LDH-A Le plasmide d'activation CRISPR (h) offre une approche ciblée et non destructive pour réguler à la hausse l'expression endogène de LDHA sans modifier la séquence d'ADN sous-jacente.
LDH-A Le plasmide d'activation CRISPR (h) est un système SAM (synergistic activation mediator) à trois plasmides conçu pour une régulation à la hausse hautement efficace et spécifique du locus LDHA dans des lignées cellulaires humaines. Le système s'articule autour d'une Cas9 catalytiquement inactive (dCas9) portant deux mutations inactivantes (D10A et N863A) qui éliminent l'activité nucléase tout en préservant la liaison à l'ADN. Cette dCas9 est fusionnée à VP64, un puissant activateur transcriptionnel, et est co-exprimée avec un gène de résistance à la blasticidine pour la sélection. Le deuxième plasmide code pour la protéine de fusion MS2-p65-HSF1, un complexe activateur secondaire qui agit de concert avec dCas9-VP64, ainsi qu'un gène de résistance à l'hygromycine. Le troisième plasmide code pour un ARN guide (sgRNA) de 20 nt spécifique de la cible, fusionné à deux aptamères d'ARN MS2 qui recrutent le complexe MS2-p65-HSF1 vers le site d'activation, accompagné d'un gène de résistance à la puromycine. Les trois plasmides sont délivrés dans un rapport massique de 1:1:1 pour une expression équilibrée de tous les composants du système.

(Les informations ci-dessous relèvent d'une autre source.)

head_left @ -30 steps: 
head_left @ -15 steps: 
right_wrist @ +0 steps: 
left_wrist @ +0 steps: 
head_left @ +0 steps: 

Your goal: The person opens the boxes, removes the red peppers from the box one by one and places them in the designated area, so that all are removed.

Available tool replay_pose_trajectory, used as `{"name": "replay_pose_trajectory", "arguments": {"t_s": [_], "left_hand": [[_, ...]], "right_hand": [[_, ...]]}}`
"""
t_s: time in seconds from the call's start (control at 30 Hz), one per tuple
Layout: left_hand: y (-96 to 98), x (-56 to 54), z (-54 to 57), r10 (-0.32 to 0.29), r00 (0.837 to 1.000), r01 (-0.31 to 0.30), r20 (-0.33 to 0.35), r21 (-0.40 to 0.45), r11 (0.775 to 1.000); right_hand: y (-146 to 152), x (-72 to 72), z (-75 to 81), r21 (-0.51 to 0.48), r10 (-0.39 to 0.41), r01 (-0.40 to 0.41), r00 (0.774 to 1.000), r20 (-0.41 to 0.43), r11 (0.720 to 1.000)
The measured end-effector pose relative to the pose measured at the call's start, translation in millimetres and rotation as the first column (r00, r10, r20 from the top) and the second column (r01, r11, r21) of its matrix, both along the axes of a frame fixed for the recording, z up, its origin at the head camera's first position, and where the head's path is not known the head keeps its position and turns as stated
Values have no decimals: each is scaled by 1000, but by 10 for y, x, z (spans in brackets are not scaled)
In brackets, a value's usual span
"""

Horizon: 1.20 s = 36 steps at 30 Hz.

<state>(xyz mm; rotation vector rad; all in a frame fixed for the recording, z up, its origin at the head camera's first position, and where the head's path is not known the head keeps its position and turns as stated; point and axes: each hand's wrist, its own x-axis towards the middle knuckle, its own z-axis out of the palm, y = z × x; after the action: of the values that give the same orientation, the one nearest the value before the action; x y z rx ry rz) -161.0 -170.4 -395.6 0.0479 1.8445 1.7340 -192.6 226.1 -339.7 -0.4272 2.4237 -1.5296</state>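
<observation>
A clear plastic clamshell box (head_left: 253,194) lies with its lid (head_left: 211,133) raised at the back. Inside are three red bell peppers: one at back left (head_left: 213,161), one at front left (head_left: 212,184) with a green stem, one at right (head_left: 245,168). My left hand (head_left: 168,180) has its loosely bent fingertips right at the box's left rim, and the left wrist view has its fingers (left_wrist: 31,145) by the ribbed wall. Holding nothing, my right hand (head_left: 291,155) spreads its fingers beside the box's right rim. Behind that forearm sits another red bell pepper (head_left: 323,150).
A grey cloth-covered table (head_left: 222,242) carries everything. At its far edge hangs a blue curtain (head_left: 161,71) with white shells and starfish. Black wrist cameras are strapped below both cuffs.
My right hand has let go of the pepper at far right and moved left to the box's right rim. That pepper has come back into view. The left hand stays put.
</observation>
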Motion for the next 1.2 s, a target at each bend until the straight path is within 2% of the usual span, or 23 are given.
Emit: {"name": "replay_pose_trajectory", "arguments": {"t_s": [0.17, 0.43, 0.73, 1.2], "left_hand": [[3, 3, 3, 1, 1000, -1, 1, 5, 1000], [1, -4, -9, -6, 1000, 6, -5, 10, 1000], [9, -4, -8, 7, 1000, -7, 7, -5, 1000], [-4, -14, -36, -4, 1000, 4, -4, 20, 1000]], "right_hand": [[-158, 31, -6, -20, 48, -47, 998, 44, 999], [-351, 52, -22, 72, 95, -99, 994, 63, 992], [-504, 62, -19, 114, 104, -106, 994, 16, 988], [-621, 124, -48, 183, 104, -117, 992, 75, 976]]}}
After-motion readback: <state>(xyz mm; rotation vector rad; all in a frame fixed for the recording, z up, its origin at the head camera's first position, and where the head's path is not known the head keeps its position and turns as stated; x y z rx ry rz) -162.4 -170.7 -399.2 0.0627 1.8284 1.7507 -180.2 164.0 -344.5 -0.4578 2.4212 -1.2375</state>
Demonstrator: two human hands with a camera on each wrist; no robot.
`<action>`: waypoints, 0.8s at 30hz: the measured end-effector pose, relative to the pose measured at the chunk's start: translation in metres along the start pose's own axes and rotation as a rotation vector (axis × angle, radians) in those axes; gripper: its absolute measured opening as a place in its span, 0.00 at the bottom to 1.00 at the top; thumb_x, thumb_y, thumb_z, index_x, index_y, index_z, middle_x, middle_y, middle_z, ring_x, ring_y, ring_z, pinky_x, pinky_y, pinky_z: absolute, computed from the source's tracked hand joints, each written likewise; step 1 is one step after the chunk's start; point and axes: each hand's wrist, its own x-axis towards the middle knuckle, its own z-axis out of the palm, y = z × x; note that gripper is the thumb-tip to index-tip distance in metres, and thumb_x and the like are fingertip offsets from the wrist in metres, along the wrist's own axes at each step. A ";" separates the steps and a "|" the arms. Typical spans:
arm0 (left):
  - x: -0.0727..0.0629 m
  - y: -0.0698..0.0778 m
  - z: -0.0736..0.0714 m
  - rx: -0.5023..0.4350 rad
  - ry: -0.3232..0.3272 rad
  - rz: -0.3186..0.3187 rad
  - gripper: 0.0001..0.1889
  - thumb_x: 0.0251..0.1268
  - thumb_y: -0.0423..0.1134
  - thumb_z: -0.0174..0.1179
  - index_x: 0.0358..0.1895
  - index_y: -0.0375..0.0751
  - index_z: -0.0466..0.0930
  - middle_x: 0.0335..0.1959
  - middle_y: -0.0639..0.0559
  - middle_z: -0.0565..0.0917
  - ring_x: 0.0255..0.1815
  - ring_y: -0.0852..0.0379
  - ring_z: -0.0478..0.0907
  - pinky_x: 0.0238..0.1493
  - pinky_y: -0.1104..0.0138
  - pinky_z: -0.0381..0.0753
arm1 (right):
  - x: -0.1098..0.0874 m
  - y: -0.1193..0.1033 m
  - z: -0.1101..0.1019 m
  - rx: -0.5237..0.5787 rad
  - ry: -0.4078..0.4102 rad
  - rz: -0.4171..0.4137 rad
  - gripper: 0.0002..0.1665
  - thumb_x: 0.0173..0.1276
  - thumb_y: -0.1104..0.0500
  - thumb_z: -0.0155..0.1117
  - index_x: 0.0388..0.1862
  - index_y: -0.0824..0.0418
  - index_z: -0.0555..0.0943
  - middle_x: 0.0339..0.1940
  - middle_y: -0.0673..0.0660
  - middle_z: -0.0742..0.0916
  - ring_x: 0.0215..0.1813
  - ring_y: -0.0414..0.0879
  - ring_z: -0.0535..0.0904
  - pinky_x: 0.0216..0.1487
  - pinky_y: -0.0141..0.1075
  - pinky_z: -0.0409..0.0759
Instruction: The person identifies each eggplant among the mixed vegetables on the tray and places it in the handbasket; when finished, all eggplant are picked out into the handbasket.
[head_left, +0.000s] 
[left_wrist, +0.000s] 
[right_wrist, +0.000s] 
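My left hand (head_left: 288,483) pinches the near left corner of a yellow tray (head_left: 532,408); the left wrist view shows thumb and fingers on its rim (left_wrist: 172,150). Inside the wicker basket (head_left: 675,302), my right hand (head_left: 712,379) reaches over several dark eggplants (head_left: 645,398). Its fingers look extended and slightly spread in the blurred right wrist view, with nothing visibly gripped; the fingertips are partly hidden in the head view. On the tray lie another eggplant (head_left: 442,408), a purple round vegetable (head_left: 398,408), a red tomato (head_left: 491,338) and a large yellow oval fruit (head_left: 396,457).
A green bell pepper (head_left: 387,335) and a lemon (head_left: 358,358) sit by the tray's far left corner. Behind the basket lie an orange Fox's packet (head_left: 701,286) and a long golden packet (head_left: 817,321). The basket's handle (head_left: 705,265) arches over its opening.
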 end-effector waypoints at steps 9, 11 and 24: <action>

Une fois assemblé au locus cible, le complexe SAM se lie à environ 200 pb en amont du site de départ de la transcription LDHA, où VP64, p65 et HSF1 agissent de concert pour recruter la machinerie transcriptionnelle et induire une régulation à la hausse de l'expression endogène de LDH-A. Contrairement à Cas9, qui possède une activité nucléase, dCas9 n'introduit pas de cassures double brin ni ne modifie la séquence génomique, préservant ainsi le locus LDHA natif et permettant l'étude des réponses transcriptionnelles dépendantes de LDH-A au niveau du locus endogène, ce qui en fait un outil précieux pour les études fonctionnelles, l'identification de gènes cibles et la modélisation de la restauration de la voie LDH-A dans les cellules tumorales présentant une expression de LDHA silencée ou réduite.
Réservé à la recherche. N'est pas destiné à un usage diagnostique ou thérapeutique.